[YOUR INSTRUCTIONS]
Scan the entries below line by line and state how many lines contain the string "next", giving only the number.

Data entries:
* * * *
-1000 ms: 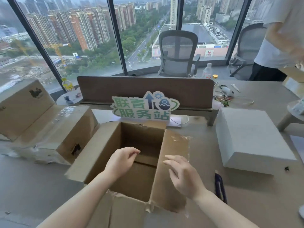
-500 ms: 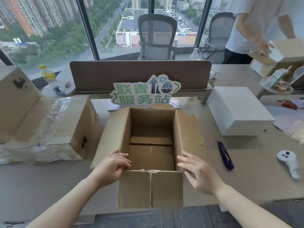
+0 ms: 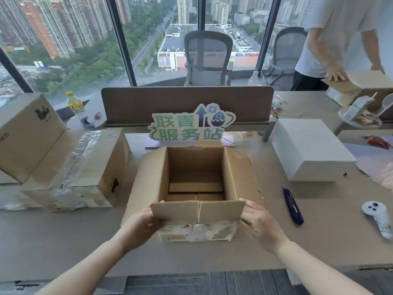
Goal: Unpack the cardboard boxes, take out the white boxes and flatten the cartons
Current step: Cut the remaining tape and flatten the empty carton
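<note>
**Open carton held by its near flap at the table's front edge**

The open carton (image 3: 196,188) stands near the front edge of the table (image 3: 63,237), bare tabletop to either side of it; its side flaps splay outward and its near flap stands upright; inside only the brown bottom flaps show. The left hand (image 3: 141,226) grips the near flap's left end, fingers curled behind it; the right hand (image 3: 260,223) touches the flap's right end with fingers nearly straight, though whether the thumb pinches it cannot be made out. The white box (image 3: 308,150) lies shut on the table well to the right of the carton; between them, nearer the front, lies a blue knife (image 3: 293,206), and beyond that a white controller (image 3: 379,216). On the left a taped carton (image 3: 85,169) lies beside another carton (image 3: 25,133) cut off by the frame. A sign (image 3: 191,124) stands just behind the open carton, hiding part of the divider (image 3: 187,105).
</note>
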The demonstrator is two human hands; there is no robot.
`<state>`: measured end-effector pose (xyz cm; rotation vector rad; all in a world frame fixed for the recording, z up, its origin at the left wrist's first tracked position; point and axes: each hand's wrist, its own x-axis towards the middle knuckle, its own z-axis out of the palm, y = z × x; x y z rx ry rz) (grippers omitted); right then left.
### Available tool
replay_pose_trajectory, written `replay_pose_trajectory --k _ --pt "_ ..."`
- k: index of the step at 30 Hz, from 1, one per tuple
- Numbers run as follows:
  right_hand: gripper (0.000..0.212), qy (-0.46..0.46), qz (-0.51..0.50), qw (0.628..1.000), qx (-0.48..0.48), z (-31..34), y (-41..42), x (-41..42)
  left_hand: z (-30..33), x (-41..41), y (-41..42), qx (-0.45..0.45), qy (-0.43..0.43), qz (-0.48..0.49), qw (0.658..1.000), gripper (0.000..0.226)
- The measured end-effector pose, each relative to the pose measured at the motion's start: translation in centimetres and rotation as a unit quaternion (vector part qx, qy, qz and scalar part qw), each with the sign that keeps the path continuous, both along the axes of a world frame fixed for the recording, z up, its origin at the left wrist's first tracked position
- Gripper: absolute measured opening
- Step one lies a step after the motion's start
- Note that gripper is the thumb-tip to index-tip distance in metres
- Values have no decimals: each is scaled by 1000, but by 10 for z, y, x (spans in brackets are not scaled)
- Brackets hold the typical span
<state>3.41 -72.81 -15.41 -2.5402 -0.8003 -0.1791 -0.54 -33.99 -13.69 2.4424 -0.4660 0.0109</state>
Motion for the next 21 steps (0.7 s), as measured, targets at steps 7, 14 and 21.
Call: replay_pose_trajectory --k 7,14,21 --pt "68 62 -170 980 79 -3 30 -9 -14 0 -35 -62 41 216 973 71" --pt "17 -9 -174 981 86 -4 33 -25 -17 -11 -34 -2 -41 173 984 23" --pt "17 46 -171 978 110 -8 23 -69 -32 -73 -32 16 -12 236 971 15"
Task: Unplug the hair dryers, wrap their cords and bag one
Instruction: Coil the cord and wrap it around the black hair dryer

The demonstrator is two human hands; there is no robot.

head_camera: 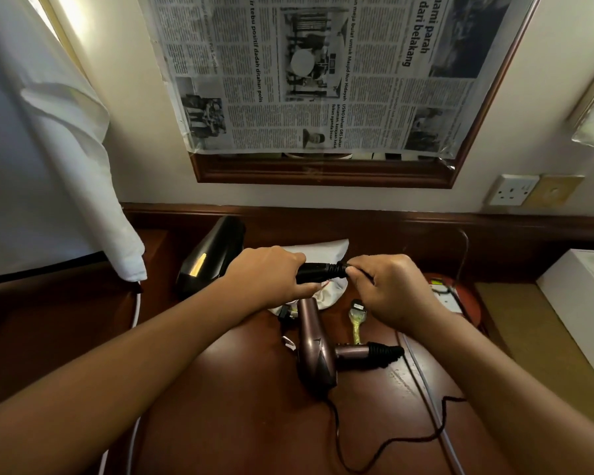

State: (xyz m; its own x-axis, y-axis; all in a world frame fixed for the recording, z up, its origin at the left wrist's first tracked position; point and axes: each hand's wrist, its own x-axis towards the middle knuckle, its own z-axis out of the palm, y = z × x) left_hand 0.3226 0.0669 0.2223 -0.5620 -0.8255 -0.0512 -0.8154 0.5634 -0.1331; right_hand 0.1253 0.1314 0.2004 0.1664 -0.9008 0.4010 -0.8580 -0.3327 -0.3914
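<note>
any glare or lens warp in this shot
Head view: a bright glare streak sits on the black dryer; wide-angle warp splays the mirror frame and newspaper outward; edges blur at the socket; the hands and the pink dryer are sharp.

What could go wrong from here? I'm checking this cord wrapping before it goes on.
The right hand pinches the cord right at the black dryer's handle, which the left hand grips; a tight bend there may strain the cord. The pink dryer's cord trails loose toward the desk edge and could snag, dragging the pink dryer.
</note>
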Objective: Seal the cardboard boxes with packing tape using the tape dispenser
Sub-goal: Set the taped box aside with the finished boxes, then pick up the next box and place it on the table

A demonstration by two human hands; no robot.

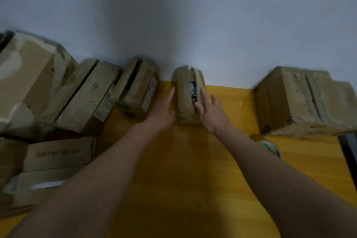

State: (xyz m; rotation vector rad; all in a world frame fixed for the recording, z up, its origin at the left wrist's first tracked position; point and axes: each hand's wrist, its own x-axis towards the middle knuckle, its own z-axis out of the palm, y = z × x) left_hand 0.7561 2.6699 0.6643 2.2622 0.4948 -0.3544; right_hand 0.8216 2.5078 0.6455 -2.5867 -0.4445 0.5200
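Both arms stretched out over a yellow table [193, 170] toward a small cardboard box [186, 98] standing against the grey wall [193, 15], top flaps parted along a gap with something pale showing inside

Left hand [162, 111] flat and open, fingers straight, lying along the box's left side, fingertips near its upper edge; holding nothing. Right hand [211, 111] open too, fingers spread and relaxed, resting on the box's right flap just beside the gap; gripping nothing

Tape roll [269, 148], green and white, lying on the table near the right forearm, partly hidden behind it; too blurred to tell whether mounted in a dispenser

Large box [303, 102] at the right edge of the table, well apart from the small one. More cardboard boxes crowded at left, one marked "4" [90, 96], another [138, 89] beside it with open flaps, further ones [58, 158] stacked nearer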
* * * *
[RESULT OF THIS TASK]
2